= EXERCISE BRIEF =
Both the line below containing "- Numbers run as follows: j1" and the line containing "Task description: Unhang", along with every line between them, should be repeated exactly; no other line belongs in the answer.

Segment Open

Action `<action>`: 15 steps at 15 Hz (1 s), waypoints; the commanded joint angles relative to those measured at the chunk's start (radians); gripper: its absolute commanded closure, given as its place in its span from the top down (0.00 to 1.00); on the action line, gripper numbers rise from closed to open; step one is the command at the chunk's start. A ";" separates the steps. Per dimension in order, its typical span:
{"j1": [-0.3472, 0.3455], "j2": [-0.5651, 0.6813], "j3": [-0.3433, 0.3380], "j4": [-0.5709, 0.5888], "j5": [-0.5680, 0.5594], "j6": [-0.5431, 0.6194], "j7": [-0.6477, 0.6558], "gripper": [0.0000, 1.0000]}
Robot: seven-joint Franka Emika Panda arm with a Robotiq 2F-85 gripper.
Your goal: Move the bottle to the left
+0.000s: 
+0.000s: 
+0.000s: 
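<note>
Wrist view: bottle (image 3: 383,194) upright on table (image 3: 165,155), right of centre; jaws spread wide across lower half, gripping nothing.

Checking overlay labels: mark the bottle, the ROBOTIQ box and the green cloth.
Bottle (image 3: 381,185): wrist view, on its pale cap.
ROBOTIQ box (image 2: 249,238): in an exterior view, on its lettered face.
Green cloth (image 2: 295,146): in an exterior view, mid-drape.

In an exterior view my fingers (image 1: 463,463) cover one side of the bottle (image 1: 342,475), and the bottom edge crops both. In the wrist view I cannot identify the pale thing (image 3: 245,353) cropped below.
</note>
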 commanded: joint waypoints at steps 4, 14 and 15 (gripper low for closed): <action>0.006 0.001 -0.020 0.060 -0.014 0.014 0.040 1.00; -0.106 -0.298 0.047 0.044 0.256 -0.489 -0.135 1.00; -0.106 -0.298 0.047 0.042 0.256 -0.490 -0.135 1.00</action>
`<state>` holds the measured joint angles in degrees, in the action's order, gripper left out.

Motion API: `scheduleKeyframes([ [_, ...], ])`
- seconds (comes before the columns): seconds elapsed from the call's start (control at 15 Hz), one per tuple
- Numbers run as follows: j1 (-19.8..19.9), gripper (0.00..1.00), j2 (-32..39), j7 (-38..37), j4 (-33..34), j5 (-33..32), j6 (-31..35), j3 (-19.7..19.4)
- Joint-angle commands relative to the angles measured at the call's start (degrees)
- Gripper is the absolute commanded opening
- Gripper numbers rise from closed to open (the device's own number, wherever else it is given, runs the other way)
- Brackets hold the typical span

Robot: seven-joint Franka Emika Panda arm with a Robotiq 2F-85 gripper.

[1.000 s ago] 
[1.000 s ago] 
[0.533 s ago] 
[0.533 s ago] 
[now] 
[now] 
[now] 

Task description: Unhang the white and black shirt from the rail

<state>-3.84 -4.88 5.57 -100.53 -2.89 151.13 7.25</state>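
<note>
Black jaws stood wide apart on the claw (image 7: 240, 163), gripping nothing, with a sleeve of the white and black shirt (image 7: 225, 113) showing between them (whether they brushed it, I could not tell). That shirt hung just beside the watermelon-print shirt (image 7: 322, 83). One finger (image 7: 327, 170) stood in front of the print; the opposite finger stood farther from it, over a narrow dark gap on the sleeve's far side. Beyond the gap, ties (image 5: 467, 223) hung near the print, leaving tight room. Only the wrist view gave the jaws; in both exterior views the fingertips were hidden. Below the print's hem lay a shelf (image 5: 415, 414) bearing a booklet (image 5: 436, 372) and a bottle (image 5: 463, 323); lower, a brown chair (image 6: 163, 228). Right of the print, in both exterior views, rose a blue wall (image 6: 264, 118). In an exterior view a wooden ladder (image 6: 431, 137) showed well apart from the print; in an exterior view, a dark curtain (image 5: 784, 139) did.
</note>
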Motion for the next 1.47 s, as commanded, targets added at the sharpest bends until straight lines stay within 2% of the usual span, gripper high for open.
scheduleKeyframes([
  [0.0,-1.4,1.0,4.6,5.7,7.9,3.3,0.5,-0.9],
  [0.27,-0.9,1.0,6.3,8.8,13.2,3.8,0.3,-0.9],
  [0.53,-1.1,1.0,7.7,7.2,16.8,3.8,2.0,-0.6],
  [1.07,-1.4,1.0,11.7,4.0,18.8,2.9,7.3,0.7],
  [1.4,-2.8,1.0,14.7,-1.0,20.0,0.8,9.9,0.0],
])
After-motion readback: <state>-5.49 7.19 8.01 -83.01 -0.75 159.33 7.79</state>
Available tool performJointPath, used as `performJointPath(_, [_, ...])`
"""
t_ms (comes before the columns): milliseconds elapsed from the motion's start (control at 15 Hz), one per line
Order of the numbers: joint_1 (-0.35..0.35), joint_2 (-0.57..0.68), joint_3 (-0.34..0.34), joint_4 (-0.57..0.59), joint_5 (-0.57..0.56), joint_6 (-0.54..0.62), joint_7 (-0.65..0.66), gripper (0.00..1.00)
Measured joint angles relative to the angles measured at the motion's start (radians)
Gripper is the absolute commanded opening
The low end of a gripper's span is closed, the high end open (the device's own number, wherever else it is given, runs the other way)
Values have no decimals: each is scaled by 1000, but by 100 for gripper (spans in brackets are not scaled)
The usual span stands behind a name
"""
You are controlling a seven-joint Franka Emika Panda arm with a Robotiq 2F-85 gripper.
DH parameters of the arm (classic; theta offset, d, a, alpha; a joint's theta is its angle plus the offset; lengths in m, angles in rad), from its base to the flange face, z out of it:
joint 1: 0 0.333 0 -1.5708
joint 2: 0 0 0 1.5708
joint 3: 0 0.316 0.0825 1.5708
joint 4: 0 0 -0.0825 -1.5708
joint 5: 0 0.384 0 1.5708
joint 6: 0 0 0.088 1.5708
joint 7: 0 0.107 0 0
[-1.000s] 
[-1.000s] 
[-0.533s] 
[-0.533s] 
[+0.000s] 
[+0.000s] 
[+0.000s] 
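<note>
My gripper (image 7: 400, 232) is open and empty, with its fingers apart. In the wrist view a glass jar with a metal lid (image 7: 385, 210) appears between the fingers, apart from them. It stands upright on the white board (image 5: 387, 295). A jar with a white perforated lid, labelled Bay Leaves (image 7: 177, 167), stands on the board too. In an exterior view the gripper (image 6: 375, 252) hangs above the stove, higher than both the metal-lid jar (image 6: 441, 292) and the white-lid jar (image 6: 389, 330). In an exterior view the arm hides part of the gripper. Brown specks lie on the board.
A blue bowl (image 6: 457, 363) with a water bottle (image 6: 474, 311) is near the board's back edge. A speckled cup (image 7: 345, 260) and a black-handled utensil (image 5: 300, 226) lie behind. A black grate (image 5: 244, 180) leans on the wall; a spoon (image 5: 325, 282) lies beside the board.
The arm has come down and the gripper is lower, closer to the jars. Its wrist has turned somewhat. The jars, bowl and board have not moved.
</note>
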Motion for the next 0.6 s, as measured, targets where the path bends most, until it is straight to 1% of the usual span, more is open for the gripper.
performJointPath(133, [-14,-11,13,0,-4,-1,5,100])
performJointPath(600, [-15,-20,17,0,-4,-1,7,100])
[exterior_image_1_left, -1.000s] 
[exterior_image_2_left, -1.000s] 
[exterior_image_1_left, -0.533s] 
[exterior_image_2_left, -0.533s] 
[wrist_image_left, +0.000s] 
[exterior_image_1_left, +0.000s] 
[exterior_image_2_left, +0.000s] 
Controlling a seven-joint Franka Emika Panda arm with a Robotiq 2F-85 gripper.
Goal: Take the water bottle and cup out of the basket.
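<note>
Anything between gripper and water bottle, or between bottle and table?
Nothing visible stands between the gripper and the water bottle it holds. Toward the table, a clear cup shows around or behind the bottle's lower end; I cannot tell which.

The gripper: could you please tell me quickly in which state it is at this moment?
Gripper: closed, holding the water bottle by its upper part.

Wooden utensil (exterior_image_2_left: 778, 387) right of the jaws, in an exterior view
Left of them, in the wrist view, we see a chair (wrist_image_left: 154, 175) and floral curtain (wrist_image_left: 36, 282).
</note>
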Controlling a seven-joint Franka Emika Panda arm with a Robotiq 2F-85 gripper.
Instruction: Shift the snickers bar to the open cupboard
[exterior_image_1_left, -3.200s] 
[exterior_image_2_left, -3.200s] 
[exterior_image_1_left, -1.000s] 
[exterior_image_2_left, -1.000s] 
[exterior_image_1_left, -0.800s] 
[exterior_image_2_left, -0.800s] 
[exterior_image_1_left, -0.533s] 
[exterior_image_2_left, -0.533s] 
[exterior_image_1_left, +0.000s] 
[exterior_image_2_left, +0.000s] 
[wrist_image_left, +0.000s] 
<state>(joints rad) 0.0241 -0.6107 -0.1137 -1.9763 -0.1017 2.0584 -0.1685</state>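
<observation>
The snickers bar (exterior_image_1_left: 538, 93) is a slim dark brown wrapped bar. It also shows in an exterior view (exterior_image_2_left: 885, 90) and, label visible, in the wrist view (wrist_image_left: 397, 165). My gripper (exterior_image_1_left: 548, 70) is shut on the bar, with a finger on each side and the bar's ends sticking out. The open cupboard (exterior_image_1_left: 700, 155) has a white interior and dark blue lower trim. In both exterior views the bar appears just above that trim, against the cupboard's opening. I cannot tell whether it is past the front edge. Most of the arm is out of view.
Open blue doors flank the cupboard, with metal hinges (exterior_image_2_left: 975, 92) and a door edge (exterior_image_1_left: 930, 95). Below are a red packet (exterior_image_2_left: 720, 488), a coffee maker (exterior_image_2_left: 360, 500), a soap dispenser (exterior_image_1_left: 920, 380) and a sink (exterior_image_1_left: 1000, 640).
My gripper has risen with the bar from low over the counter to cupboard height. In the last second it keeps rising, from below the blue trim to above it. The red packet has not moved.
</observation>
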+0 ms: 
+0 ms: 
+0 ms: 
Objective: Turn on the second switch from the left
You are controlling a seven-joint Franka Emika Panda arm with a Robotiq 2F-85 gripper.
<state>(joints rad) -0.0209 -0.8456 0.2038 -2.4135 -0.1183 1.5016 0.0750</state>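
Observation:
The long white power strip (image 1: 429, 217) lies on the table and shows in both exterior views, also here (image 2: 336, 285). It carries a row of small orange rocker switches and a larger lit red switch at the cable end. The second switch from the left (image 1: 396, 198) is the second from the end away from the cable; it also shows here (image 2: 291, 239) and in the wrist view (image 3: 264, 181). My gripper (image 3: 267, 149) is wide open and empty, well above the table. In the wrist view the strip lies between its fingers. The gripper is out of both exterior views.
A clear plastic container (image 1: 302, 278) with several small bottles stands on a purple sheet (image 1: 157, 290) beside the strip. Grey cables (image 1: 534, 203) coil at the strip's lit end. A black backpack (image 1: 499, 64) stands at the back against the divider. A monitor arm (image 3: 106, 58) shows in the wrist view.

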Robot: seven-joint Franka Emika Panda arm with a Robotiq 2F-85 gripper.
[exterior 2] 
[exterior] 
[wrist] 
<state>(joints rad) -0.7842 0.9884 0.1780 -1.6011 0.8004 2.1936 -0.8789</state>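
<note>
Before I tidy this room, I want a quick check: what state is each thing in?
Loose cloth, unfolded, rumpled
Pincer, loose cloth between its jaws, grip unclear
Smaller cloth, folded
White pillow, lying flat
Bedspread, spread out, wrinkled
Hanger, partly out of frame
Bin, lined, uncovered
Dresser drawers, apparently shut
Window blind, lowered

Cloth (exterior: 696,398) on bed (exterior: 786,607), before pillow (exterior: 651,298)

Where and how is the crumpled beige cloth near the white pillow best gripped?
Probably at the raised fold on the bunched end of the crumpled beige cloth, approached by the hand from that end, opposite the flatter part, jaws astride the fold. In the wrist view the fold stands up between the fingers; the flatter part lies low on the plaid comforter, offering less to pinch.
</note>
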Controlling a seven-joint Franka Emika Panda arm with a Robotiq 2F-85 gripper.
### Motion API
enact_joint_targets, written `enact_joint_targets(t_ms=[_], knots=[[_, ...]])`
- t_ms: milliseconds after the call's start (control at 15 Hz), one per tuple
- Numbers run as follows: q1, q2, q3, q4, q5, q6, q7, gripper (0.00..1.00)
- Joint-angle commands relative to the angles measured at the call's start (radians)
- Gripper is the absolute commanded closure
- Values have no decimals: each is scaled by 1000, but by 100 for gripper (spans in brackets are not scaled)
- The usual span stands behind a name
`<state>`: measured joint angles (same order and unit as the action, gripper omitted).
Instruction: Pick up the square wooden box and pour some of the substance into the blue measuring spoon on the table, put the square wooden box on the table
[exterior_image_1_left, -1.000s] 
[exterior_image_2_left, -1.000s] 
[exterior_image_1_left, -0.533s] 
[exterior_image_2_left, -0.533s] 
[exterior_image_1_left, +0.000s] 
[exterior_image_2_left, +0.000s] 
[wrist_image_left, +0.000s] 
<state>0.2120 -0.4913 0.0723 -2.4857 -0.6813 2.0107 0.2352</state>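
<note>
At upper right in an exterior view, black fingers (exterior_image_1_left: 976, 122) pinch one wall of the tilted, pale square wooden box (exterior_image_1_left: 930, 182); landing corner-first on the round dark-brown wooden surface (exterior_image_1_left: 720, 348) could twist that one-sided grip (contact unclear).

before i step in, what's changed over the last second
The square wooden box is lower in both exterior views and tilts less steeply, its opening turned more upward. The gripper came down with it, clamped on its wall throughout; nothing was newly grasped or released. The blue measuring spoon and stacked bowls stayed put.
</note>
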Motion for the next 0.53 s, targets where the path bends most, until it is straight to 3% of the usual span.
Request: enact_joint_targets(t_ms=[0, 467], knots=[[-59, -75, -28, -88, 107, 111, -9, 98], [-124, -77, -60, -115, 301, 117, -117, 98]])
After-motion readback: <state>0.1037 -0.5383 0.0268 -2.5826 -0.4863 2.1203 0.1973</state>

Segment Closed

= SOLUTION BELOW =
- Numbers run as follows: j1 (-19.8..19.9), gripper (0.00..1.00), j2 (-32..39), j7 (-38..37), j4 (-33..34), j5 (-33..32), j6 (-31..35), j3 (-19.7..19.4)
- Joint-angle commands relative to the angles measured at the call's start (degrees)
- Gripper is the absolute commanded opening
- Gripper numbers rise from closed to open (the device's own number, wherever else it is given, runs the other way)
- Brackets hold the typical span

Robot: seven-joint Franka Emika Panda arm with a Robotiq 2F-85 gripper.

[1.000 s ago] 
[1.000 s ago] 
[0.533 s ago] 
[0.533 s ago] 
[now] 
[now] 
[now] 

Task description: Unhang the white and black shirt from the rail

This output has been given in full.